Nasir closed his eyes, reaching for the source of that dark flame, trying to find the vein in his blood that ran black, but it felt like tugging on air. Kifah snorted, and Nasir’s eyes flew open. The shadows had disappeared.
“You remind me of this one invention my father had that started off all dark and showy and collapsed in a plume of smoke,” she remarked. He vaguely remembered that her father was a high inventor. He also remembered the little glass instrument she had stolen from him. It works best when I imagine I’m lighting him on fire.
“Did your father have you to cheer him on?” Nasir asked tiredly.
For the first time since he’d met the bold warrior, her fierce expression gave way to vulnerability. He’d spoken too quickly, without thought. She wasn’t a certain loud, golden-haired general used to carefree raillery. They’d been ready to rip each other to shreds, yet Altair had left a yawning emptiness behind, one Nasir was all too aware of.
He opened his mouth to apologize, but she beat him to it with a shrug.
“He should have. His loss.”
Aya tapped him with her staff, and it became the Lion’s stave. Benyamin leaping in front of him. Altair shackled to the Lion—his daama father.

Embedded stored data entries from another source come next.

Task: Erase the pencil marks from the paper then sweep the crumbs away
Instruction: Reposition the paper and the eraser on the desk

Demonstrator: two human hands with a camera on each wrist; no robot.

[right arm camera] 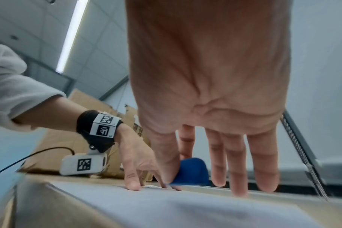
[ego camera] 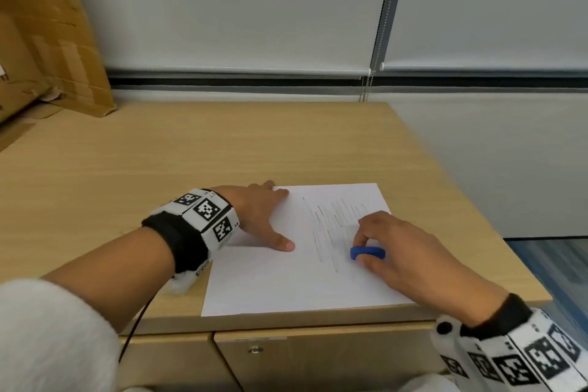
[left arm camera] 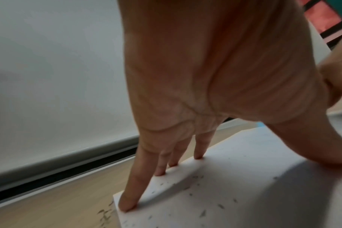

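Pressing the paper (ego camera: pixel 286 280) flat on the counter (ego camera: pixel 159 162), the left hand (ego camera: pixel 257 216) spreads its fingers wide. The right hand (ego camera: pixel 413 258) pinches the blue eraser (ego camera: pixel 367 253) on the pencil marks (ego camera: pixel 331 226); crumbs (left arm camera: pixel 201 213) lie near.

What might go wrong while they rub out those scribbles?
The paper could crease or tear if the blue eraser, pinched in the right hand, drags it; only the left hand pins one side. Its near edge hangs over the desk front. Crumbs already spill off the sheet.
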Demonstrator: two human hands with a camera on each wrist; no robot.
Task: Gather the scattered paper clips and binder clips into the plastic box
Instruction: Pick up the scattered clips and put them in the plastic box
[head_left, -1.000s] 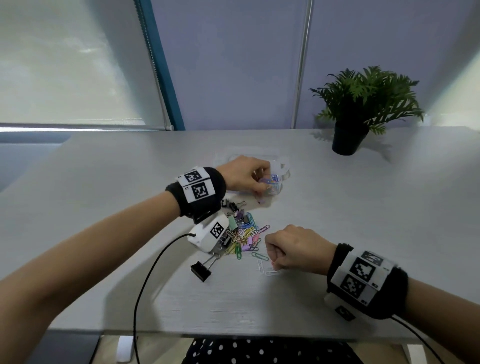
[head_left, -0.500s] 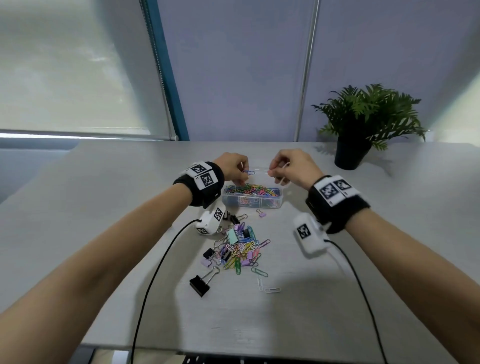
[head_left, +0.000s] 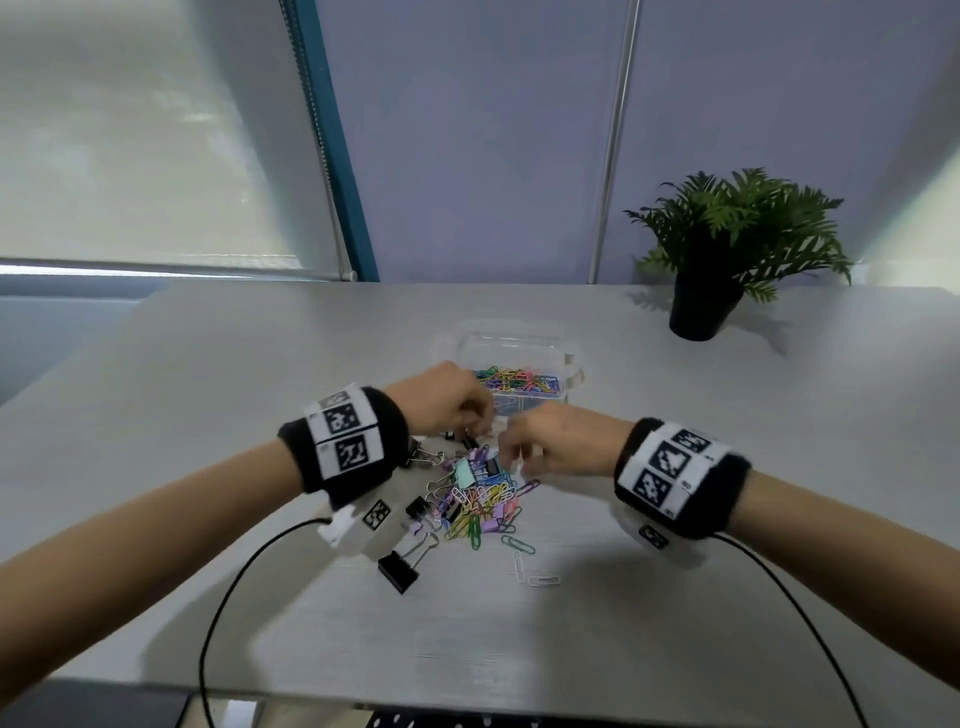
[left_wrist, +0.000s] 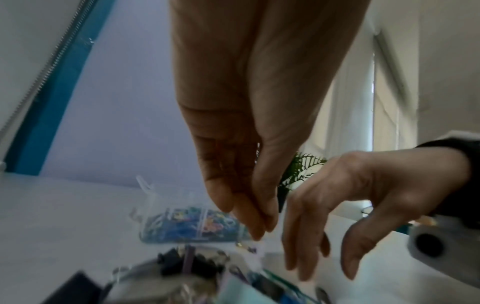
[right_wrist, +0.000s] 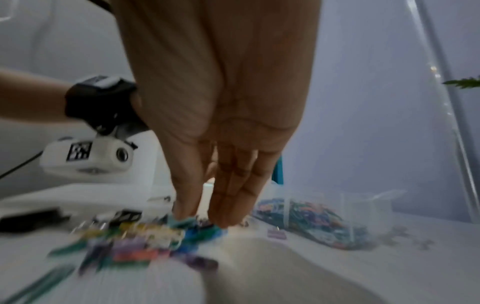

It was only an instant. A mere moment in which his concentration broke, but it was enough. The shadows rippled free, billowing like smoke from a fire. The room darkened.
Breathe.
He thought of the fine dark lines running through ice-blue eyes. The weave of a braid crowned at her head. Aya voiced a warning. He felt her staff at his shoulder again, and he had to dig his heels against the sudden urge to lash out. To kill. The shadows sharpened.
No. No killing.
Breathe.
He was uncontrollable. A monster. What was the point of a life he couldn’t control? Seif was on his feet, drawing Aya away. A sight he had seen time and time again when the Prince of Death walked the streets.
Wrong are the ones who believe power is king. Control, and you will triumph.
Help me, mother.
Listen, was all she whispered.
He filled his lungs and forced his clenched fists open. The darkness hummed, a song just out of earshot. Listen. He closed his eyes and reached, tugging on the tangled whispers and deciphering the chaos.